Rick Passey, General Manager of Kirkpatrick Concrete's Central division, says that distance was one of the primary challenges of the Kronospan placement. “It was over 20 miles from our primary plant,” says Passey. ”With that big round trip time we had two plants online at all times in case something were to happen.”

The all-night operation was part of a lengthy project to expand the production facilities of Kronospan, a worldwide producer of laminated wood products. “Kronopan is one of the largest flooring manufacturers in the world,” Passey says. “They built the first phase of their plant in about 2005. We worked in a joint venture with ARD back during that first phase. This time they put it out for bid and we are the sole provider for it.”

ARD Contracting, Inc., based in Birmingham, Alabama, was selected to place building foundations, slab on grade, equipment foundations, and concrete paving for the expanded manufacturing facility.

About Kronospan

Established in 1897 as an Austrian family company, Kronospan is the world’s largest wood-based panel manufacturer. They produce particleboard, medium density fibreboard, laminate flooring, and wood-based panels.

Located near the city of Oxford, Alabama, this busy job site required the skill and combined effort of the entire ConcreteSouth team. From dispatchers and drivers, to sales and quality control, each team member focused on one common goal: work hard to ensure a successful, consistent placement.

“It takes a tremendous amount of coordination not only not only amongst the operations guys at the plant and in the field but also coordinating what’s happening at both plants. A lot of times both plants are involved with the production and delivery. There’s constant communication between our sales guys and quality control guys out there on the site. They’re giving feedback to the guys back at the plant about any adjustments that need to be made to the mixes or delivery rates. So there’s a constant communication that goes on,” Passey explains.

Safety Critical

And, as with all ConcreteSouth projects, safety is a critical part of the complex operation. “Obviously safety is a concern,” says Passey.” We have to be very aware of our surroundings. It’s a very crowded job site, there’s a lot of activity, equipment, and people moving around. So we try to be very aware of our surroundings, making sure that drivers are always out of the truck surveying where everybody is and just trying to be where they’re supposed to be.”

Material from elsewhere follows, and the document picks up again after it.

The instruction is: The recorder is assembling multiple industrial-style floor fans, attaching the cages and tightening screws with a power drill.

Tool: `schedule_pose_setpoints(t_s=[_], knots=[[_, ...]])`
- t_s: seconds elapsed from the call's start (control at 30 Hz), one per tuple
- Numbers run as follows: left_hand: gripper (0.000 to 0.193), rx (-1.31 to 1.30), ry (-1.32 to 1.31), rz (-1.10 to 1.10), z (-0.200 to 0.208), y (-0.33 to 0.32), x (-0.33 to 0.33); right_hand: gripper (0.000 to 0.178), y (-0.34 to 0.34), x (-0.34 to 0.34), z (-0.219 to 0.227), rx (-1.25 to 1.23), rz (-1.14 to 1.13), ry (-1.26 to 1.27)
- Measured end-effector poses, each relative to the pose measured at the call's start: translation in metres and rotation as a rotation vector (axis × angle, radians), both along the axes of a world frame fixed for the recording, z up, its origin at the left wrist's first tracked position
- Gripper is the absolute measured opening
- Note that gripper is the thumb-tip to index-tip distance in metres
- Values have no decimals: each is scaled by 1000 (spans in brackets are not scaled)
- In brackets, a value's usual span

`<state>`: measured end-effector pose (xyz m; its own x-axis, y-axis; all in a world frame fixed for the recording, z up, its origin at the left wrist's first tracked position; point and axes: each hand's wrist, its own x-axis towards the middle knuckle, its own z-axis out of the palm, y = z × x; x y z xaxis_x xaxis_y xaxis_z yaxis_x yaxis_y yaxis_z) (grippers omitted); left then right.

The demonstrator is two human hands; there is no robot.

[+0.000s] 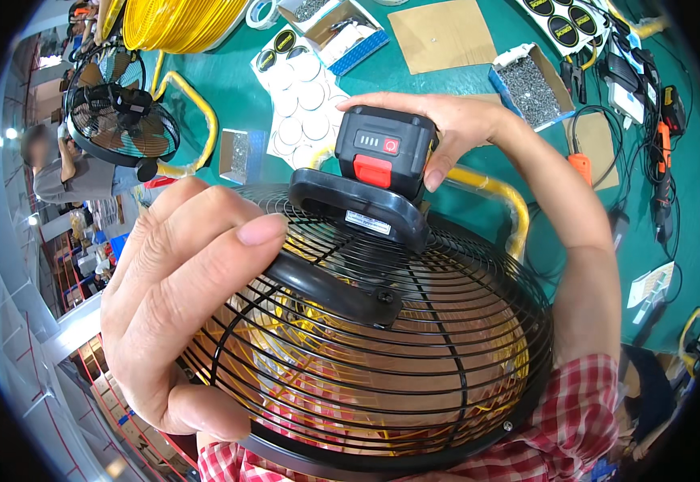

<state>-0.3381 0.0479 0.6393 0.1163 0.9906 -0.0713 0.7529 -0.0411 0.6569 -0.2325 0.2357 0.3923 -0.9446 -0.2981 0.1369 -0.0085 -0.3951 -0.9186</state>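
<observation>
A round black wire-caged fan (pixel 454 353) fills the middle, close to me, with a curved black handle (pixel 318 285) across its top. My left hand (pixel 177 313) is curled around the fan's left side, its fingertips by the handle's end and its thumb near the cage rim. My right hand (pixel 466 124) is closed around a black battery pack (pixel 387 149) with a red button and red latch. The thumb lies on its right side; other fingers are hidden behind it. The battery sits against a black bracket (pixel 358 205) on the fan.
A green worktable (pixel 454 84) carries round sticker sheets (pixel 302 104), a box of screws (pixel 530 84), cardboard (pixel 442 32) and tangled cables with tools (pixel 659 161). Yellow tubing (pixel 494 189) curves behind the fan. Another fan (pixel 121 108) stands at far left, near a person (pixel 69 169).
</observation>
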Motion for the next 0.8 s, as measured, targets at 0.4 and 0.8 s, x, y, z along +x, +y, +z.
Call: schedule_pose_setpoints(t_s=[0.4,0.8], knots=[[76,76,152,36,12,6,0,88,13,-26,9,-84,-263,47],[40,96,90,75,11,-12,27,67,32,33,-30,1430,-419,145]])
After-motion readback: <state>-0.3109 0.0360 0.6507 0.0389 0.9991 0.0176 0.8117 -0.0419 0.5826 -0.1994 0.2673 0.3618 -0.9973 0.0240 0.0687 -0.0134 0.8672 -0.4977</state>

Steel fiber was also added to the concrete to provide a strong surface to stand up to wheeled traffic such as forklifts. “One of the unique factors about this project as well is the addition of steel fiber into a lot of the slab pours. That required extra manpower, extra time, and we tried to do it without affecting the delivery rate. In the past, we used a conveyor to load the steel fiber. This time, we directly fed it into some of the loading hoppers which greatly decreases the loading time, enabling us to provide greater production rates on the pour site.”

To meet the project’s stringent requirements, some portions of the project were placed with a laser-controlled screed for precise leveling. “Some of the concrete was pumped, some of it was done with a laser screed. So those presented some of their own challenges, but the mixes themselves were pretty straightforward, basic admixtures. When we use the steel fiber, we use mid-range water reducers to help increase the slump and improve the ease of placement,” Passey says.

In the end, it took around 20,000 cubic yards of concrete and a lot of late nights to complete the Kronospan project.Passey recalls the project with pride. “It’s quite a ballet when you have 20 trucks on a concrete floor. We’re very proud of the successful outcome.” The delivery rate and distance was a challenge, but the ConcreteSouth team came together to overcome them all during the long nights of the Kronospan placements.